Jenkins Law Library was founded in 1802, and is America's first law library. Jenkins is a membership library, located in Philadelphia, Pennsylvania, serving the local legal community, including self-represented litigants.

==History==

The Law Library Company of the City of Philadelphia was created by 71 attorneys, among whom were the most prominent lawyers of the time. They formed a corporation so they could jointly purchase a collection of legal materials with which to practice law. Shares of stock in the company were sold for $20; annual dues were $2.

In 1827, the Law Library Company merged with the Associated Members of the Bar and became known as the Law Association of Philadelphia. Eventually this organization became known as the Philadelphia Bar Association, and in 1931 the library's name was changed (the first of several name changes) to the Law Library of the Philadelphia Bar Association.

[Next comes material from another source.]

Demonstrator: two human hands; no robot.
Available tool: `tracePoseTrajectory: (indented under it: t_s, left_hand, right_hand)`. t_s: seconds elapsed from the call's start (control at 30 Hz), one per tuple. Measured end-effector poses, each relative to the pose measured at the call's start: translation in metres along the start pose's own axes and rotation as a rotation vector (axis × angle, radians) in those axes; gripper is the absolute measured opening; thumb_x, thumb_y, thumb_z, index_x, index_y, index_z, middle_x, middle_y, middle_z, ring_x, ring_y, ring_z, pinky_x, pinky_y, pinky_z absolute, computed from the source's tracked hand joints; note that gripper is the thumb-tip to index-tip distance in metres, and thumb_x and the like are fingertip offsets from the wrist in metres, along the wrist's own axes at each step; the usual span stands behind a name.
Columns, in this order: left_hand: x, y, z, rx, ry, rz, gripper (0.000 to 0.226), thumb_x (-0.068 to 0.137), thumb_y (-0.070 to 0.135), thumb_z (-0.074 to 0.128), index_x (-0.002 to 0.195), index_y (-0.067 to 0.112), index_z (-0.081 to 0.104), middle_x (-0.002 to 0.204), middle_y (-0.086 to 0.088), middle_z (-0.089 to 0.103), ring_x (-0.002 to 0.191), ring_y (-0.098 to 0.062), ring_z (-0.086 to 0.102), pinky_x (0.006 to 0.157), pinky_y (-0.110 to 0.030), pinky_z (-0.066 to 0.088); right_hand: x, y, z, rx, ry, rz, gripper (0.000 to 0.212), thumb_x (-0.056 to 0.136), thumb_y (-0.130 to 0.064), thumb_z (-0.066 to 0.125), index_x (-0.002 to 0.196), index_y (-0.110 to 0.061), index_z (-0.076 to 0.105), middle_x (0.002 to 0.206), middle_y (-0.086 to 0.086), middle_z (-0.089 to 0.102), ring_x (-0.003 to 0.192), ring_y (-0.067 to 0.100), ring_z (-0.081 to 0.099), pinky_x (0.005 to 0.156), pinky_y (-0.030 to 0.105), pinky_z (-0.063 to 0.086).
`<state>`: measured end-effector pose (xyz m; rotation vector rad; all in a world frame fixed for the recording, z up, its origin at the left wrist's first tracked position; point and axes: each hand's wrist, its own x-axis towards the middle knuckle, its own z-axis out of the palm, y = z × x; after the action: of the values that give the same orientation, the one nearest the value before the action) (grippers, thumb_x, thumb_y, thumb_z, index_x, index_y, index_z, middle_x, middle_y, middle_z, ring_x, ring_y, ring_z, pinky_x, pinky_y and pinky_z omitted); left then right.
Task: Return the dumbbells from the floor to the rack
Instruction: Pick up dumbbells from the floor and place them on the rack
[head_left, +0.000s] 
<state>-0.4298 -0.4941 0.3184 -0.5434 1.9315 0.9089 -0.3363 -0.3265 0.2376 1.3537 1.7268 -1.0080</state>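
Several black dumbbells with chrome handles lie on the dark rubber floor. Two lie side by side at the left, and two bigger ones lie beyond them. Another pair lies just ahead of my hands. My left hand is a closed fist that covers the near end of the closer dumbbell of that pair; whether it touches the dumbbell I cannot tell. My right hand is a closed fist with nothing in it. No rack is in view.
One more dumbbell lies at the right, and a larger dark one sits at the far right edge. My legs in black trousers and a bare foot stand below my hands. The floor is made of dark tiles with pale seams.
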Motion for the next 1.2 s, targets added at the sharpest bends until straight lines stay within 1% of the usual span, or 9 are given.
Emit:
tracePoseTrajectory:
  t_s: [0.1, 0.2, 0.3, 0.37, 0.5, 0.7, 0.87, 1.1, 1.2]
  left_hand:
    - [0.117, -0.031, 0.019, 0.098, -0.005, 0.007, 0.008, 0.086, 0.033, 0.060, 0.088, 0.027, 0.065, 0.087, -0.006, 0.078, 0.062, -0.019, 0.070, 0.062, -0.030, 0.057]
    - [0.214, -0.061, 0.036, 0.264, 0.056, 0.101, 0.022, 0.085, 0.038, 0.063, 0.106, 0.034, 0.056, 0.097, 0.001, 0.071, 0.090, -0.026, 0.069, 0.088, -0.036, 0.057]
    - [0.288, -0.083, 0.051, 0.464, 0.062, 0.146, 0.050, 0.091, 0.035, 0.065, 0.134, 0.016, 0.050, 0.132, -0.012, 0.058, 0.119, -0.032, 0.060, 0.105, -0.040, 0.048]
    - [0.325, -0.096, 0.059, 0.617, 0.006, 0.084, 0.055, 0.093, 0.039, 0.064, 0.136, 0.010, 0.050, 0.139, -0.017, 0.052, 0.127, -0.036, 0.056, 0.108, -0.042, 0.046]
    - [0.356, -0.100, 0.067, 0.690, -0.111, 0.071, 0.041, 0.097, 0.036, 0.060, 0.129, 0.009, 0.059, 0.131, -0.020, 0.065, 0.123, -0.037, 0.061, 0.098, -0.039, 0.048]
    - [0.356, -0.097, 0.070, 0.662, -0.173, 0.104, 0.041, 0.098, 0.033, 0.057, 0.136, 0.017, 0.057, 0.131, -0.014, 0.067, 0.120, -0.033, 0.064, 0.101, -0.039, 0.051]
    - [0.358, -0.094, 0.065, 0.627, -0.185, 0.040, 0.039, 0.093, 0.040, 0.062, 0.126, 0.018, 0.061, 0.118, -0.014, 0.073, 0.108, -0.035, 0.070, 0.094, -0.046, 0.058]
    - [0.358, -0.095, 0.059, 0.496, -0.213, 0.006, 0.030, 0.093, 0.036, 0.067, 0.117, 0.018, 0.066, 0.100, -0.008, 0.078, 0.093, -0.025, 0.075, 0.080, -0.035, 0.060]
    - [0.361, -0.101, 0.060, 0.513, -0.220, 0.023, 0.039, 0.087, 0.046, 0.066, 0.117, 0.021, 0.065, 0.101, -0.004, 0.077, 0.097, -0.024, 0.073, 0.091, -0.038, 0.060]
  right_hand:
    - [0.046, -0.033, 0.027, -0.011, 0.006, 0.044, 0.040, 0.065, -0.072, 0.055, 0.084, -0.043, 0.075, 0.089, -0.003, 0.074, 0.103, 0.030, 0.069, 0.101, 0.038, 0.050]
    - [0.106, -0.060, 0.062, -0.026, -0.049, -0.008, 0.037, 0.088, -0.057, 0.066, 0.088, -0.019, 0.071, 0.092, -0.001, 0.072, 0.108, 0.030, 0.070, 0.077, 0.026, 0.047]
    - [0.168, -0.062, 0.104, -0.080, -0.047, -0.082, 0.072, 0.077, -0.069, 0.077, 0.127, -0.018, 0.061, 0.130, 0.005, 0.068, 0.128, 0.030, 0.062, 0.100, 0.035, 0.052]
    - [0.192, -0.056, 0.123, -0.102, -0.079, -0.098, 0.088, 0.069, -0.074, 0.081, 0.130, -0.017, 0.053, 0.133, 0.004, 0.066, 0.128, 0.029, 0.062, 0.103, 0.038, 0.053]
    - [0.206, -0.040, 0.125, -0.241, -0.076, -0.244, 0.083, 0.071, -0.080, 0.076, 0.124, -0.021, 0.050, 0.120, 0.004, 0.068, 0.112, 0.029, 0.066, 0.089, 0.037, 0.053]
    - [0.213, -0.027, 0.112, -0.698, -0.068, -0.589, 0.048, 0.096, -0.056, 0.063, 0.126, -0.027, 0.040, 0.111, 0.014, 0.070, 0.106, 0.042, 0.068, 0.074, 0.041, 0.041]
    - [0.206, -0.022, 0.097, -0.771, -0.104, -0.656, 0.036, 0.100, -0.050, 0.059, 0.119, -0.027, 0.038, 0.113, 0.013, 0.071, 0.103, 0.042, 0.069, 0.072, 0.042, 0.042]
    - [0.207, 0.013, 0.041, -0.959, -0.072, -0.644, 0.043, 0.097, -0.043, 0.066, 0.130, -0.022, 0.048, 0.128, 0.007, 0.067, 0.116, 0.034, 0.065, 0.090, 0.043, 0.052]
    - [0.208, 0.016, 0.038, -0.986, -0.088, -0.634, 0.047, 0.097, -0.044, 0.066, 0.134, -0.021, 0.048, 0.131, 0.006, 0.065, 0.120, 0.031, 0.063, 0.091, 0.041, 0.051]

The library was operated by the Bar Association until July 1, 1967, when the Theodore F. Jenkins Memorial Law Library (now known as Jenkins Law Library) was established with court approval to carry out the provisions of the will of the late Madeleine Hart Jenkins. It was her wish that her late husband, Theodore Finley Jenkins, be memorialized in a manner that would benefit the Bar and the public.

Governed by a Board of Directors, Jenkins Law Library is a 501(c)(3). Although now independent from the Philadelphia Bar Association, the two organizations work together on mutual projects that benefit members of the Philadelphia legal community.

When it came time to renovate the Jenkins Law Library in 2004, Executive Director Regina Smith had one thought in mind – make the library a destination for lawyers, not a book warehouse.

After more than 30 years at 833 Chestnut Street, in late 2018 Jenkins moved across town to 1801 Market Street, in Ten Penn Center.